§ Task to carry out
Copy out all lines in the material below that contain the string "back".

§ Data excerpt
---
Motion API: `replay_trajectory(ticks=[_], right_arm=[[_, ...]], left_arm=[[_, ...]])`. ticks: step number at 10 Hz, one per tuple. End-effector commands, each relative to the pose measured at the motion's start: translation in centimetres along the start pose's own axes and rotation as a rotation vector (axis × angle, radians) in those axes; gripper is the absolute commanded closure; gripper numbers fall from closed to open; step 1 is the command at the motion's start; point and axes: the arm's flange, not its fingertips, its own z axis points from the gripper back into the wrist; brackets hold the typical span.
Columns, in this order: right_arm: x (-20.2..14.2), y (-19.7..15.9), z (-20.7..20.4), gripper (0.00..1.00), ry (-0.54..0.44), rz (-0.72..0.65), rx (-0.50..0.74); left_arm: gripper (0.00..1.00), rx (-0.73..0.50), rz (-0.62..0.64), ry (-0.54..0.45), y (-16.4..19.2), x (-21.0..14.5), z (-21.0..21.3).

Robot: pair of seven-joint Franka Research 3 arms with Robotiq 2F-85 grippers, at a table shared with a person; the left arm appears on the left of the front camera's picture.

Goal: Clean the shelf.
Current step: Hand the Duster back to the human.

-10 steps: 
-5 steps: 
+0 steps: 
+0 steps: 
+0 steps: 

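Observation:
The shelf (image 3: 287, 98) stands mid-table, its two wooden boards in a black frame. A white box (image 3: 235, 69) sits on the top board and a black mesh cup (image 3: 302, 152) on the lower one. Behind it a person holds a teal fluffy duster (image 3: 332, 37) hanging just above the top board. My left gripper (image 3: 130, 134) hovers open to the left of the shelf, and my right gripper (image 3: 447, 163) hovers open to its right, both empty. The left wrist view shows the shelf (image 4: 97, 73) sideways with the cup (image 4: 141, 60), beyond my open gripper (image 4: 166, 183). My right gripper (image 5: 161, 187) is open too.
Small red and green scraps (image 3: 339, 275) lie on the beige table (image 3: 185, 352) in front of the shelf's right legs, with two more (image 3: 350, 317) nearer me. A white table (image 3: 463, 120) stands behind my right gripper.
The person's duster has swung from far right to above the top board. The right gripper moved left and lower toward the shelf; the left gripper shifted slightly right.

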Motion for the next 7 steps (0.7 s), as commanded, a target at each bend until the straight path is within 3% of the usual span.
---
§ Solved problem
Motion API: `replay_trajectory(ticks=[_], right_arm=[[_, ...]], left_arm=[[_, ...]])`. ticks: step number at 10 Hz, one per tuple. End-effector commands, each relative to the pose measured at the motion's start: translation in centimetres along the start pose's own axes and rotation as a rotation vector (axis × angle, radians) in those axes; gripper is the absolute commanded closure; gripper numbers fall from closed to open; step 1 is the command at the motion's start; point and axes: the arm's flange, not its fingertips, its own z axis points from the gripper back into the wrist; brackets hold the typical span.
Current step: Hand the Duster back to the human.

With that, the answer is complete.